Please make an exact transcription of all the data that follows.

Segment Start: GIVEN INFORMATION

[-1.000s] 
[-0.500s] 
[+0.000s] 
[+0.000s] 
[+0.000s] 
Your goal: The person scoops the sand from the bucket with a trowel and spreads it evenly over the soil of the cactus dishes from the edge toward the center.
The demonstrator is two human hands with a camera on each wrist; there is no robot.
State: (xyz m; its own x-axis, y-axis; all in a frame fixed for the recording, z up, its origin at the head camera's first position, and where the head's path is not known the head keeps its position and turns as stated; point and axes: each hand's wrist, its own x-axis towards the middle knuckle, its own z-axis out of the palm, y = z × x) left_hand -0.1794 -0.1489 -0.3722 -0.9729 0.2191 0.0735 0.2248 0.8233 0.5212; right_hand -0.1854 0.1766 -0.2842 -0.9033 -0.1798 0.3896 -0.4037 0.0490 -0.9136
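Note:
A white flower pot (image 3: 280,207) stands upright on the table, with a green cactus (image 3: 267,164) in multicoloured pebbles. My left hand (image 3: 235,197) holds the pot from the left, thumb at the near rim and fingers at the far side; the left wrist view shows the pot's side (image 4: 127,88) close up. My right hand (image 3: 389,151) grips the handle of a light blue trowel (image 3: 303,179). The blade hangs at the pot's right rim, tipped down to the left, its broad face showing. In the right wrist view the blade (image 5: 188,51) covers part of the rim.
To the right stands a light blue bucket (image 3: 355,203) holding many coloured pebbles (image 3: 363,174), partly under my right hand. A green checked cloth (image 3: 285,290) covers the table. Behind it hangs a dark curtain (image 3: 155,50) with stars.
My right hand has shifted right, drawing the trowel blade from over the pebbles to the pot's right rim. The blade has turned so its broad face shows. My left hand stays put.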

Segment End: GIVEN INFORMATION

**ANSWER**
[-1.000s] 
[-0.500s] 
[+0.000s] 
[+0.000s] 
[+0.000s] 
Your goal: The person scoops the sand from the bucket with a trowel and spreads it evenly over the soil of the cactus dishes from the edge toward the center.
The demonstrator is two human hands with a camera on each wrist; there is no robot.
State: (xyz m; its own x-axis, y-axis; all in a frame fixed for the recording, z up, its origin at the head camera's first position, and where the head's path is not known the head keeps its position and turns as stated; point and axes: each hand's wrist, its own x-axis towards the middle knuckle, its own z-axis out of the palm, y = z × x) left_hand -0.1794 -0.1489 -0.3722 -0.9729 0.2191 0.0735 0.2248 0.8233 0.5212; right_hand -0.1854 0.1766 -0.2842 -0.9033 -0.1798 0.3896 -0.4037 0.0490 -0.9136
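Note:
A white flower pot (image 3: 280,207) stands upright on the table, with a green cactus (image 3: 267,164) in multicoloured pebbles. My left hand (image 3: 235,197) holds the pot from the left, thumb at the near rim and fingers at the far side; the left wrist view shows the pot's side (image 4: 127,88) close up. My right hand (image 3: 389,151) grips the handle of a light blue trowel (image 3: 303,179). The blade hangs at the pot's right rim, tipped down to the left, its broad face showing. In the right wrist view the blade (image 5: 188,51) covers part of the rim.
To the right stands a light blue bucket (image 3: 355,203) holding many coloured pebbles (image 3: 363,174), partly under my right hand. A green checked cloth (image 3: 285,290) covers the table. Behind it hangs a dark curtain (image 3: 155,50) with stars.
My right hand has shifted right, drawing the trowel blade from over the pebbles to the pot's right rim. The blade has turned so its broad face shows. My left hand stays put.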

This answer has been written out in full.